- [Given data]
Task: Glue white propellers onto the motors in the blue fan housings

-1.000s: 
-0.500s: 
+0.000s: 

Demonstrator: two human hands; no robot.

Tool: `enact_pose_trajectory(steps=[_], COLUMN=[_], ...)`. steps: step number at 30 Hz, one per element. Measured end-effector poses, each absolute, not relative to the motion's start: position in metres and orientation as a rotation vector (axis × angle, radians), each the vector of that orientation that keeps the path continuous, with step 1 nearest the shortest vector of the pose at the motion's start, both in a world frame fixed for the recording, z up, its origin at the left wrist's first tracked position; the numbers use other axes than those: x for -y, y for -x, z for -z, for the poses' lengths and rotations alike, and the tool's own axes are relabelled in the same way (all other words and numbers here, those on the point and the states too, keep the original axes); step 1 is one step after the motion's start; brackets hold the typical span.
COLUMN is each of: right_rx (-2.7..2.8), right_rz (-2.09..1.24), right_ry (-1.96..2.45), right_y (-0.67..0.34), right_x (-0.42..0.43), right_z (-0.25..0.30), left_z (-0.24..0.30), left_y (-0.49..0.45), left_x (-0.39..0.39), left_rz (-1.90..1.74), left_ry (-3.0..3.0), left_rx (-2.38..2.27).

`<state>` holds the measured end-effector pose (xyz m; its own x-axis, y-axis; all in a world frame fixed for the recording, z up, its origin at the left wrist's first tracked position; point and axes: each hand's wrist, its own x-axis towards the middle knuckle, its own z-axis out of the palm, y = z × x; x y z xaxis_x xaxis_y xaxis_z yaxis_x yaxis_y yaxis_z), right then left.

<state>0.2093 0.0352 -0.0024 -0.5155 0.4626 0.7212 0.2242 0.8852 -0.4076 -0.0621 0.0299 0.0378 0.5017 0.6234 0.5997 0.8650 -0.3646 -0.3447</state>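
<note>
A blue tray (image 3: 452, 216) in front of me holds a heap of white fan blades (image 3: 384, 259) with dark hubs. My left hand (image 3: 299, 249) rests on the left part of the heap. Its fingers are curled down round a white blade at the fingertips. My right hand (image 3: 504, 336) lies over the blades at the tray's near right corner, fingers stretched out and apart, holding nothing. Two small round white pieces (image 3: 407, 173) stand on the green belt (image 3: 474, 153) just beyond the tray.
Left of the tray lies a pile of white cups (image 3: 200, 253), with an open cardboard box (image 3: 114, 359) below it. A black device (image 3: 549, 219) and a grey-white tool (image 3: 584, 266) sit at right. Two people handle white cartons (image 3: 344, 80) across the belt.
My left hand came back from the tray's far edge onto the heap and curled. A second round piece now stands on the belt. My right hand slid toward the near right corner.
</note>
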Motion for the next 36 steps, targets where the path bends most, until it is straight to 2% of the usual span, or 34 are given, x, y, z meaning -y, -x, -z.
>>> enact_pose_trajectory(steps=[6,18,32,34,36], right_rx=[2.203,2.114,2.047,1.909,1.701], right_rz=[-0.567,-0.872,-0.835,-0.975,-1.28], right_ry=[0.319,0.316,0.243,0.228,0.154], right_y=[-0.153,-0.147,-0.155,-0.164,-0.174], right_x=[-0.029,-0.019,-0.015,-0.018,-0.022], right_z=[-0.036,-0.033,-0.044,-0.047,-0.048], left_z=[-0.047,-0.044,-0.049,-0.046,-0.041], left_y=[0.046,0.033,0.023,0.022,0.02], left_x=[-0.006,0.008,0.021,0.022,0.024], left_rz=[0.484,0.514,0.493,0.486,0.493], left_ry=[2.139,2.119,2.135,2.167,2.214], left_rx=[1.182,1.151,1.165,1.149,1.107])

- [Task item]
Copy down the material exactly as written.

- [Exercise answer]
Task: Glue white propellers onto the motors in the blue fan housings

-1.000s: 
-0.500s: 
+0.000s: 

Demonstrator: two human hands; no robot.

Tool: `enact_pose_trajectory(steps=[_], COLUMN=[_], ...)`. steps: step number at 30 Hz, one per element. Measured end-effector poses, each absolute, not relative to the motion's start: position in metres and orientation as a rotation vector (axis × angle, radians), each the vector of that orientation that keeps the path continuous, with step 1 nearest the shortest vector of the pose at the motion's start, both in a world frame fixed for the recording, z up, its origin at the left wrist's first tracked position; the numbers use other axes than those: x for -y, y for -x, z for -z, for the poses' lengths and rotations alike, and the tool's own axes are relabelled in the same way (all other words and numbers here, those on the point and the states too, keep the original axes); step 1 is one step after the motion's start; brackets hold the typical span.
COLUMN is each of: right_rx (-2.7..2.8), right_rz (-2.09..1.24), right_ry (-1.96..2.45), right_y (-0.67..0.34), right_x (-0.42..0.43), right_z (-0.25..0.30), left_z (-0.24..0.30), left_y (-0.49..0.45), left_x (-0.39..0.39), left_rz (-1.90..1.74), left_ry (-3.0..3.0), left_rx (-2.38..2.27).

`<state>` holds the measured end-effector pose (xyz m; its own x-axis, y-axis; all in a world frame fixed for the recording, z up, its origin at the left wrist's first tracked position; point and axes: each hand's wrist, its own x-axis towards the middle knuckle, its own z-axis out of the palm, y = z × x; x y z xaxis_x xaxis_y xaxis_z yaxis_x yaxis_y yaxis_z), right then left.

<state>0.2093 0.0352 -0.0024 -0.5155 0.4626 0.7212 0.2242 0.8852 -0.4076 -0.0621 0.0299 0.0378 0.5017 0.6234 0.5997 0.8650 -0.3646 -0.3447</state>
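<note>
A blue tray (image 3: 452, 216) in front of me holds a heap of white fan blades (image 3: 384, 259) with dark hubs. My left hand (image 3: 299, 249) rests on the left part of the heap. Its fingers are curled down round a white blade at the fingertips. My right hand (image 3: 504, 336) lies over the blades at the tray's near right corner, fingers stretched out and apart, holding nothing. Two small round white pieces (image 3: 407, 173) stand on the green belt (image 3: 474, 153) just beyond the tray.
Left of the tray lies a pile of white cups (image 3: 200, 253), with an open cardboard box (image 3: 114, 359) below it. A black device (image 3: 549, 219) and a grey-white tool (image 3: 584, 266) sit at right. Two people handle white cartons (image 3: 344, 80) across the belt.
My left hand came back from the tray's far edge onto the heap and curled. A second round piece now stands on the belt. My right hand slid toward the near right corner.
</note>
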Motion for the next 36 steps, targets where the path bends most, until it is straight to 2% of the usual span, or 34 are given, x, y, z meaning -y, -x, -z.
>>> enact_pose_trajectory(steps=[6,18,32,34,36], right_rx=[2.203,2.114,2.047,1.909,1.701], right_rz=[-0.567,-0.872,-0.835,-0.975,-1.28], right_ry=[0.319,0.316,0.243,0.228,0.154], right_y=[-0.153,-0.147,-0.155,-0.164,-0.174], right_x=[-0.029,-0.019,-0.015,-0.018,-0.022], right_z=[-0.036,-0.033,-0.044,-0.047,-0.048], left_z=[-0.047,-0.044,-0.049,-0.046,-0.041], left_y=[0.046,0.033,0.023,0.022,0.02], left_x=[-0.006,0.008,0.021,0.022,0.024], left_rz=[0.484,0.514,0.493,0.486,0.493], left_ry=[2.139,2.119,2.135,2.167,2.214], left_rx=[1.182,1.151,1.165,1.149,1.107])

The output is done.